Sunday, January 10, 2010

Day 10: The posture never ends

I love the message that Rolph Gates talked about today in “Meditations from the Mat.”  He reminds us that in a vinyasa yoga practice, the posture never really ends--that the transitions are postures in and of themselves.  So often, we pay attention only to the postures and not the transitions.  This is also true in our daily lives.  So often, we pay attention only to the items on our list, or to the activities we’ve planned, not the “down-time” in between.  But both, Gates states, the posture and the space in between, are holy.
This observation by Gates played out painfully today.  Some friends of mind are visiting for a few days.  Our home is their San Diego stop on a three month journey toward their new home and life across the country.  They had just finished showing me pictures from their adventures in red rock country, Utah, the coastline trails of Oregon and Northern California, and then maps of their next planned adventure at Anza Borrego State Park and beyond, to Joshua Tree.  

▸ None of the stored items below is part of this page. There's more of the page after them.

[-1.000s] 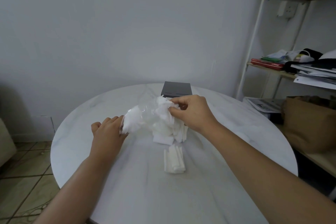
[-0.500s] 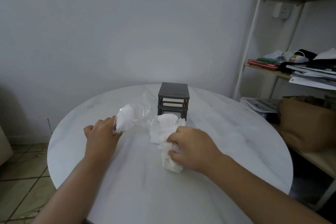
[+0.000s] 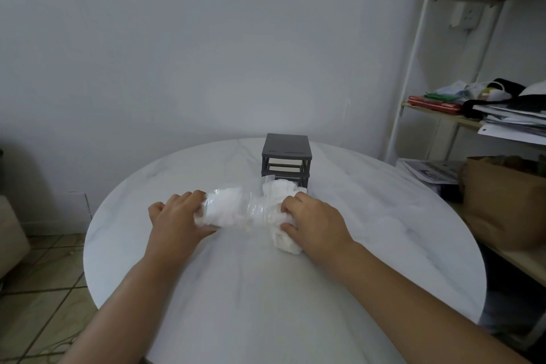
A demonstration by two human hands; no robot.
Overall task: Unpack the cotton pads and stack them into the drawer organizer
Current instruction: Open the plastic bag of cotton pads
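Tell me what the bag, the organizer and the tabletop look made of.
Bag: thin clear plastic film, glossy and crinkled.
Drawer organizer: dark grey, matte, probably moulded plastic.
Table: white with faint grey veins, smooth; marble or a marble-look laminate.

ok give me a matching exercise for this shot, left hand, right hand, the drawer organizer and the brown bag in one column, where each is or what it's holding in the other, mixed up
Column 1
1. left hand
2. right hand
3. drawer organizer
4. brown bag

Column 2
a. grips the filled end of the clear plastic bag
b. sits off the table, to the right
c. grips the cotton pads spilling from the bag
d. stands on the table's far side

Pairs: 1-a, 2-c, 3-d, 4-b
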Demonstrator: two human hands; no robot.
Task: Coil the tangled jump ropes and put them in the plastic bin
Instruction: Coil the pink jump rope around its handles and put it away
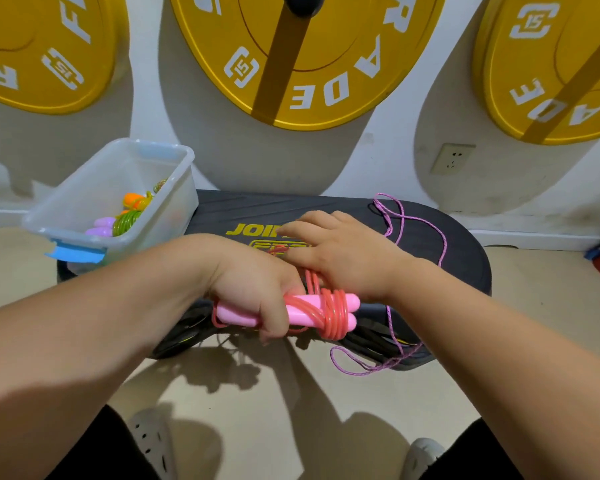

We spend the middle of the day bouldering out at Santee.  I did my yoga practice here also.  Atop a granite boulder, I breathed through 20 or 30 minutes of vinyasa, only stopping when the sharp rock began to penetrate the delicate skin on the tops of my feet.  About an hour into our bouldering session, my friend climbed back onto a traversing problem where she left off, and we hovered around to spot with the bouldering pad on uneven terrain and rocks.  As my friend jumped down from the rock, her ankle was folded unnaturally into the hovering crash pad, and she sprained her ankle.

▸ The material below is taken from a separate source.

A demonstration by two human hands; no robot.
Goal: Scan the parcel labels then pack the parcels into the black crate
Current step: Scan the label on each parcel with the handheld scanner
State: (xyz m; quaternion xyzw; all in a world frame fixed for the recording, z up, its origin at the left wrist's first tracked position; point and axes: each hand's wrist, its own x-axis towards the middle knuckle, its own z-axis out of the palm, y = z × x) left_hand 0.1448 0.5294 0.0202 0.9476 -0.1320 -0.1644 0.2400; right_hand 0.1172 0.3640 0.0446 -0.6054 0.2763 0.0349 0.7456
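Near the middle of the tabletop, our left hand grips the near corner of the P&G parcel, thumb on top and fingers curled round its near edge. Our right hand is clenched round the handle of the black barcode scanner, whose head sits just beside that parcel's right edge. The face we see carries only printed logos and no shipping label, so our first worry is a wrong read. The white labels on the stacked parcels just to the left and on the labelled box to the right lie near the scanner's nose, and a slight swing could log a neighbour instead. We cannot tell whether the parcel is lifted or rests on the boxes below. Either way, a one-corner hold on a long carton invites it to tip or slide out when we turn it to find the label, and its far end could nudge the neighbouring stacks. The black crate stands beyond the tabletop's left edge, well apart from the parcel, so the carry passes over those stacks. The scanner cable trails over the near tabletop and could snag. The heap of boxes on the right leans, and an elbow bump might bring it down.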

Suddenly, their plans to backpack and climb their way through the southwest were over, and we were all left wondering what would happen next.  The lesson, as Gates might put it, is that this injury is also part of the posture.  This “down time” has its own spiritual implications.  
It’s so hard to see our “down time” as important, because as a society, we are so externally based.  Only those items on the check list, or those items that bring in a pay check, are worth paying attention to.  Perhaps that is why we feel so forlorn when our plans change abruptly or when “down time” becomes the focus of our life, such as during an injury.  The question is, can we learn to see all of our time as valuable and find the spiritual implications and the importance in the space between?